### What you will do
Only the pictures should be left out; repeat the rest of the data exactly.
══════════════════════════════
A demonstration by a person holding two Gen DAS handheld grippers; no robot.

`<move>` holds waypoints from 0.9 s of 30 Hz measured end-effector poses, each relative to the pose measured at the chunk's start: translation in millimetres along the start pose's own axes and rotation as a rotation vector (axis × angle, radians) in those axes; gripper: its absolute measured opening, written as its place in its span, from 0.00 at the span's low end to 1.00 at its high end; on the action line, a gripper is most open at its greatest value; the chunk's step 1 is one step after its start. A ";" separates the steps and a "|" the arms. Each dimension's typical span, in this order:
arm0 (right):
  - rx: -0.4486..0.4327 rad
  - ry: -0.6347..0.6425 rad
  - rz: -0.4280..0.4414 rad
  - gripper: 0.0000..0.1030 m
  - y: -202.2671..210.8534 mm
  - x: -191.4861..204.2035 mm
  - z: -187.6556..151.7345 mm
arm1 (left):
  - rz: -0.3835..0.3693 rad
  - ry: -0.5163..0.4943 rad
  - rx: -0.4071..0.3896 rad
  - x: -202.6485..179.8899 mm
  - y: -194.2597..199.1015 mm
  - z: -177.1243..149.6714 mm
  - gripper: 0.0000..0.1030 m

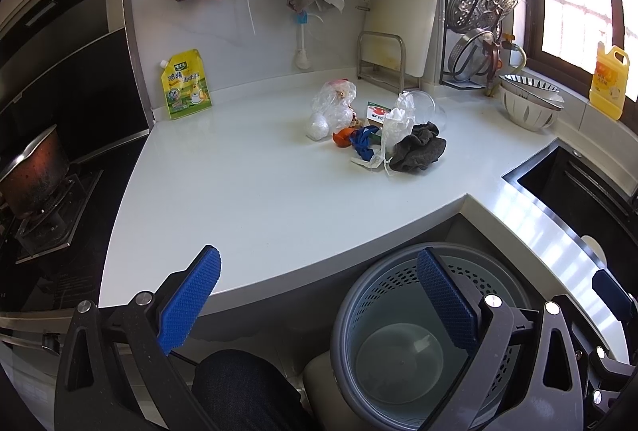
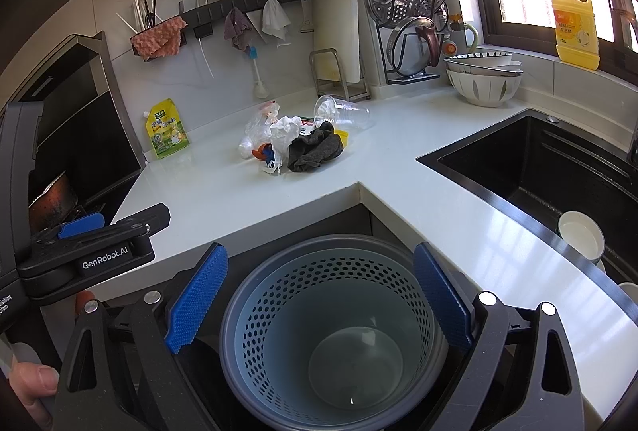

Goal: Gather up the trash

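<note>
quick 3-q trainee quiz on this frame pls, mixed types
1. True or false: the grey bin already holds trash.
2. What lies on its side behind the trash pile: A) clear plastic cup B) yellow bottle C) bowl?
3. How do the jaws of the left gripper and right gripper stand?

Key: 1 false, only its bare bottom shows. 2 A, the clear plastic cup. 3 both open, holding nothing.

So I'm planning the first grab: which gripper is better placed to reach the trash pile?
Probably the left gripper: it hangs open over the counter edge, the trash pile ahead. The right gripper hangs open over the bin.
</note>
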State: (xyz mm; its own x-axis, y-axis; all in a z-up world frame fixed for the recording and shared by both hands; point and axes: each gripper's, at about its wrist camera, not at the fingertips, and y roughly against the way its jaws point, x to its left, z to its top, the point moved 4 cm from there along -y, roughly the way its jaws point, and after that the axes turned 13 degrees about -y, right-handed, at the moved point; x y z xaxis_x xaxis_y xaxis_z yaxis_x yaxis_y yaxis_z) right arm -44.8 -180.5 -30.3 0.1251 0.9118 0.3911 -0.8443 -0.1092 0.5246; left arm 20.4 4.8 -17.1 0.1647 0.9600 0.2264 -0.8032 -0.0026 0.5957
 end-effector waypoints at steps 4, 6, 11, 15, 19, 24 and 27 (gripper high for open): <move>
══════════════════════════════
### Output
A demonstration by a person holding two Gen DAS handheld grippers; no robot.

`<move>` holds waypoints from 0.9 s of 30 Hz measured end-effector poses, each relative to the pose measured at the chunk's start: translation in millimetres along the start pose's own axes and rotation as a rotation vector (axis × angle, radians) in those axes; gripper: its absolute measured opening, written as its place in its span, from 0.00 at the span's low end to 1.00 at its high end; on the action line, a gripper is most open at its greatest value; the chunk's step 1 is one step after its start. A ";" separates the steps and a "|" the arms. Each dimension's typical span, in this order:
arm0 (right):
  - rx: -0.4486..0.4327 rad
  - ry: -0.6347..0.6425 rad
  - rz: -0.4280..0.4414 rad
  - gripper: 0.0000..0.1030 m
  - y: -202.2671..210.8534 mm
  - x: -191.4861..204.2035 mm
  - z: -187.6556..151.7345 mm
arm1 (left):
  - rz: -0.3835..0.3693 rad
  - ry: -0.5163..0.4943 rad
  - rx: -0.4071..0.3896 rad
  - x: -202.6485..179.8899 mm
  - y: -194.2597..199.1015 mm
  - z: -177.1243..149.6714 mm
  - gripper: 0.0000..0.1030 m


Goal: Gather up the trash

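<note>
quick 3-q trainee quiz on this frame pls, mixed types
1. True or false: the grey bin already holds trash.
2. What lies on its side behind the trash pile: A) clear plastic cup B) yellow bottle C) bowl?
3. How do the jaws of the left gripper and right gripper stand?

Key: 1 false, only its bare bottom shows. 2 A, the clear plastic cup. 3 both open, holding nothing.

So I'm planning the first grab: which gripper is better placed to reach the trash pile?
Probably the left gripper: it hangs open over the counter edge, the trash pile ahead. The right gripper hangs open over the bin.
</note>
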State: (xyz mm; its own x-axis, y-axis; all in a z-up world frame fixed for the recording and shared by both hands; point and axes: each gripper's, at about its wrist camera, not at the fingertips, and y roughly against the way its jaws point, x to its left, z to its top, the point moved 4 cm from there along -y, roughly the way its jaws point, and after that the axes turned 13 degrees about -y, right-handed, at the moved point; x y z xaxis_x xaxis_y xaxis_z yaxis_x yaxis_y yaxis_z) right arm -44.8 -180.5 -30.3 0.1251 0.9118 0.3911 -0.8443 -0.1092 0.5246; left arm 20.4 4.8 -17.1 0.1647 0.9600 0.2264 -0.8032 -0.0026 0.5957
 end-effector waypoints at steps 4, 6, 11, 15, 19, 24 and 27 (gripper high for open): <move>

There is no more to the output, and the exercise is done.